*** Begin section ***

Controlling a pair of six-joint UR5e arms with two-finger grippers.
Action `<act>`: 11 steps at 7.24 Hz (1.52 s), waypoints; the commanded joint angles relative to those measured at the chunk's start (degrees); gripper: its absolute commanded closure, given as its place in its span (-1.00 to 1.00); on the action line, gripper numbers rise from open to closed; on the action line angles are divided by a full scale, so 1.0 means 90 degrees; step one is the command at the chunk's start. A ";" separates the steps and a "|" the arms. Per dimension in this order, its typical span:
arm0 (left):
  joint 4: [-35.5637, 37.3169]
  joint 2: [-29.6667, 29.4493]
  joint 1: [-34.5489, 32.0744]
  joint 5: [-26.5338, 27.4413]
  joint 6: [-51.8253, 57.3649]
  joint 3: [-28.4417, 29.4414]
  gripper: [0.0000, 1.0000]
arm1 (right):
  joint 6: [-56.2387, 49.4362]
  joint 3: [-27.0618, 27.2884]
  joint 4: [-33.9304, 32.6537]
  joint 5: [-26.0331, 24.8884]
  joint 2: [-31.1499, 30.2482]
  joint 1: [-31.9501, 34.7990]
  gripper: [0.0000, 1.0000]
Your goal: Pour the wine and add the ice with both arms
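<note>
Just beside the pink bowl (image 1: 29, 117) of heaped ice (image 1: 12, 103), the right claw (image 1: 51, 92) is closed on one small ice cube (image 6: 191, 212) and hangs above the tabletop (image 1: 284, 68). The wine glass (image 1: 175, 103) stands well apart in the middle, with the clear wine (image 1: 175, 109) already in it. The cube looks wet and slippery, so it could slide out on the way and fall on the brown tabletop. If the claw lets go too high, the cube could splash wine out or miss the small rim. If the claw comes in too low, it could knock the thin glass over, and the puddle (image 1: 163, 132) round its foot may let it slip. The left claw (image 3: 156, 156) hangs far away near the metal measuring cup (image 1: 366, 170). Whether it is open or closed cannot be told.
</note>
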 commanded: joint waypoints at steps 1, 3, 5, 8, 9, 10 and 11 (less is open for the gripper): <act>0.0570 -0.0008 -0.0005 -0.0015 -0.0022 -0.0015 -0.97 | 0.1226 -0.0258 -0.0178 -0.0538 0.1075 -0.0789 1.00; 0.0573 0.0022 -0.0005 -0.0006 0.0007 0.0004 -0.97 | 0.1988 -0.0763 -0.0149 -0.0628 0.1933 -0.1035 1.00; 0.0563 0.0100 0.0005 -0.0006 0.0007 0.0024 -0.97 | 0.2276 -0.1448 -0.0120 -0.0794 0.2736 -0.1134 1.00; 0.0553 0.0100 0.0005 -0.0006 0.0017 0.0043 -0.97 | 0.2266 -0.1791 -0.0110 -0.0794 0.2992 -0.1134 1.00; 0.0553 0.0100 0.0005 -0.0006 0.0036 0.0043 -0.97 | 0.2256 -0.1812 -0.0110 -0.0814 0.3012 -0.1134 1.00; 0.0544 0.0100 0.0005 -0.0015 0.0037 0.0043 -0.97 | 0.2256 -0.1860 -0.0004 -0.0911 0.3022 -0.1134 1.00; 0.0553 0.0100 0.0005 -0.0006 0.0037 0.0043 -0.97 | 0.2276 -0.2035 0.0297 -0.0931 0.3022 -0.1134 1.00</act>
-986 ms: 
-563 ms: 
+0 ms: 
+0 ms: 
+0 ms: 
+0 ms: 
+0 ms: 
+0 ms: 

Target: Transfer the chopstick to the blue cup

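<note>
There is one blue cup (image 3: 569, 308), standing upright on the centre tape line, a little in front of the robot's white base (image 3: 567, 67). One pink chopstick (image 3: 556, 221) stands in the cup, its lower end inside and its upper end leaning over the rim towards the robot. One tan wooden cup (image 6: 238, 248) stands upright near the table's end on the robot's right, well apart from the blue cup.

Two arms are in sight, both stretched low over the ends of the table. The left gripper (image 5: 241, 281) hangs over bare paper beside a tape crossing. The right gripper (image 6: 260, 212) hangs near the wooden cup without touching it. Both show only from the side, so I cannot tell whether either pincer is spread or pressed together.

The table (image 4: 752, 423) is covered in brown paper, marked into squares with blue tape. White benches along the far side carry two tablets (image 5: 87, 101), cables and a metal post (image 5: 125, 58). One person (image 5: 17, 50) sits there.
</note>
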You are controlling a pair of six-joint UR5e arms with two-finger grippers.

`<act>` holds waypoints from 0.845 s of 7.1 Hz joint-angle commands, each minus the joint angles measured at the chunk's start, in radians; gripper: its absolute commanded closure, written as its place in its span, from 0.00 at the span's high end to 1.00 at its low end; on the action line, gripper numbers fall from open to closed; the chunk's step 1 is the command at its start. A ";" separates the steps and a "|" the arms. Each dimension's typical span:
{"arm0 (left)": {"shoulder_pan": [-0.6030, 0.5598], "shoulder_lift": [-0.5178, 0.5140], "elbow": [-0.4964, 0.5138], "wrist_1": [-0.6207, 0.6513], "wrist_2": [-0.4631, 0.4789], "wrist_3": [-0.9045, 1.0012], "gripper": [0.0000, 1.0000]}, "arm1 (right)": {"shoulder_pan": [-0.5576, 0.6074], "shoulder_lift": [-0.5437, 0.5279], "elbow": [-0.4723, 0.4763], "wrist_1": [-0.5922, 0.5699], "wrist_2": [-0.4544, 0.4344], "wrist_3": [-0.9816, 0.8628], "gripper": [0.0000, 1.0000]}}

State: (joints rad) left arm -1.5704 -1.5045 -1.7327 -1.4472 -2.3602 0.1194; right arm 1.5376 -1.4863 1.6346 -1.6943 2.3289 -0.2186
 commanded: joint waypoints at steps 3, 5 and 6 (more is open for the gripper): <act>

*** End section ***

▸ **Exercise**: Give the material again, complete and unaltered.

▸ **Reply to the exercise**:
Controlling a pair of six-joint UR5e arms with two-finger grippers.
Action `<act>`: 11 steps at 7.24 Hz (1.52 s), waypoints; the commanded joint angles relative to those measured at the chunk's start (degrees); gripper: its absolute commanded closure, given as its place in its span (-1.00 to 1.00); on the action line, gripper numbers rise from open to closed; on the action line angles are divided by a full scale, so 1.0 means 90 degrees; step one is the command at the chunk's start. A ";" separates the steps and a "|" the arms. Per dimension in this order, its typical span:
arm0 (left):
  joint 4: [-35.5637, 37.3169]
  joint 2: [-29.6667, 29.4493]
  joint 1: [-34.5489, 32.0744]
  joint 5: [-26.5338, 27.4413]
  joint 6: [-51.8253, 57.3649]
  joint 3: [-28.4417, 29.4414]
  gripper: [0.0000, 1.0000]
arm1 (right):
  joint 6: [-56.2387, 49.4362]
  joint 3: [-27.0618, 27.2884]
  joint 4: [-33.9304, 32.6537]
  joint 5: [-26.0331, 24.8884]
  joint 2: [-31.1499, 30.2482]
  joint 1: [-31.9501, 34.7990]
  gripper: [0.0000, 1.0000]
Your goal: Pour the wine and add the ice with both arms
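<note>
Just beside the pink bowl (image 1: 29, 117) of heaped ice (image 1: 12, 103), the right claw (image 1: 51, 92) is closed on one small ice cube (image 6: 191, 212) and hangs above the tabletop (image 1: 284, 68). The wine glass (image 1: 175, 103) stands well apart in the middle, with the clear wine (image 1: 175, 109) already in it. The cube looks wet and slippery, so it could slide out on the way and fall on the brown tabletop. If the claw lets go too high, the cube could splash wine out or miss the small rim. If the claw comes in too low, it could knock the thin glass over, and the puddle (image 1: 163, 132) round its foot may let it slip. The left claw (image 3: 156, 156) hangs far away near the metal measuring cup (image 1: 366, 170). Whether it is open or closed cannot be told.
</note>
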 commanded: joint waypoints at steps 1, 3, 5, 8, 9, 10 and 11 (less is open for the gripper): <act>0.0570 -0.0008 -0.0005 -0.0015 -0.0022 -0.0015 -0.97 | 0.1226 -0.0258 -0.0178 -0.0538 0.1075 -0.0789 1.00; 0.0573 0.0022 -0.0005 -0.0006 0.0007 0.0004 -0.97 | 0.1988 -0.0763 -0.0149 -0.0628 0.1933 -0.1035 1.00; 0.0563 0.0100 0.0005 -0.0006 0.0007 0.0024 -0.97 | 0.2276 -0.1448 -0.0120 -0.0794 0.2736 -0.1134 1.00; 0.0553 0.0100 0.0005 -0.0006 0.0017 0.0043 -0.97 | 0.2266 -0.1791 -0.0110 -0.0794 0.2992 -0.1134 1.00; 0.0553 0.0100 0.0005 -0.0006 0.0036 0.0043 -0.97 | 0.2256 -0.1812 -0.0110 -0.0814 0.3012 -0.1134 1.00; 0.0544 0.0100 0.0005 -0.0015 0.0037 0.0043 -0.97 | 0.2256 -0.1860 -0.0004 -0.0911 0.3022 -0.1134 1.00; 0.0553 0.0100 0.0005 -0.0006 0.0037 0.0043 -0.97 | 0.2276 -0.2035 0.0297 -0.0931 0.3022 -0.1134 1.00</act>
-986 ms: 
-563 ms: 
+0 ms: 
+0 ms: 
+0 ms: 
+0 ms: 
+0 ms: 
+0 ms: 

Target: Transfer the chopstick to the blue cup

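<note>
There is one blue cup (image 3: 569, 308), standing upright on the centre tape line, a little in front of the robot's white base (image 3: 567, 67). One pink chopstick (image 3: 556, 221) stands in the cup, its lower end inside and its upper end leaning over the rim towards the robot. One tan wooden cup (image 6: 238, 248) stands upright near the table's end on the robot's right, well apart from the blue cup.

Two arms are in sight, both stretched low over the ends of the table. The left gripper (image 5: 241, 281) hangs over bare paper beside a tape crossing. The right gripper (image 6: 260, 212) hangs near the wooden cup without touching it. Both show only from the side, so I cannot tell whether either pincer is spread or pressed together.

The table (image 4: 752, 423) is covered in brown paper, marked into squares with blue tape. White benches along the far side carry two tablets (image 5: 87, 101), cables and a metal post (image 5: 125, 58). One person (image 5: 17, 50) sits there.
</note>
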You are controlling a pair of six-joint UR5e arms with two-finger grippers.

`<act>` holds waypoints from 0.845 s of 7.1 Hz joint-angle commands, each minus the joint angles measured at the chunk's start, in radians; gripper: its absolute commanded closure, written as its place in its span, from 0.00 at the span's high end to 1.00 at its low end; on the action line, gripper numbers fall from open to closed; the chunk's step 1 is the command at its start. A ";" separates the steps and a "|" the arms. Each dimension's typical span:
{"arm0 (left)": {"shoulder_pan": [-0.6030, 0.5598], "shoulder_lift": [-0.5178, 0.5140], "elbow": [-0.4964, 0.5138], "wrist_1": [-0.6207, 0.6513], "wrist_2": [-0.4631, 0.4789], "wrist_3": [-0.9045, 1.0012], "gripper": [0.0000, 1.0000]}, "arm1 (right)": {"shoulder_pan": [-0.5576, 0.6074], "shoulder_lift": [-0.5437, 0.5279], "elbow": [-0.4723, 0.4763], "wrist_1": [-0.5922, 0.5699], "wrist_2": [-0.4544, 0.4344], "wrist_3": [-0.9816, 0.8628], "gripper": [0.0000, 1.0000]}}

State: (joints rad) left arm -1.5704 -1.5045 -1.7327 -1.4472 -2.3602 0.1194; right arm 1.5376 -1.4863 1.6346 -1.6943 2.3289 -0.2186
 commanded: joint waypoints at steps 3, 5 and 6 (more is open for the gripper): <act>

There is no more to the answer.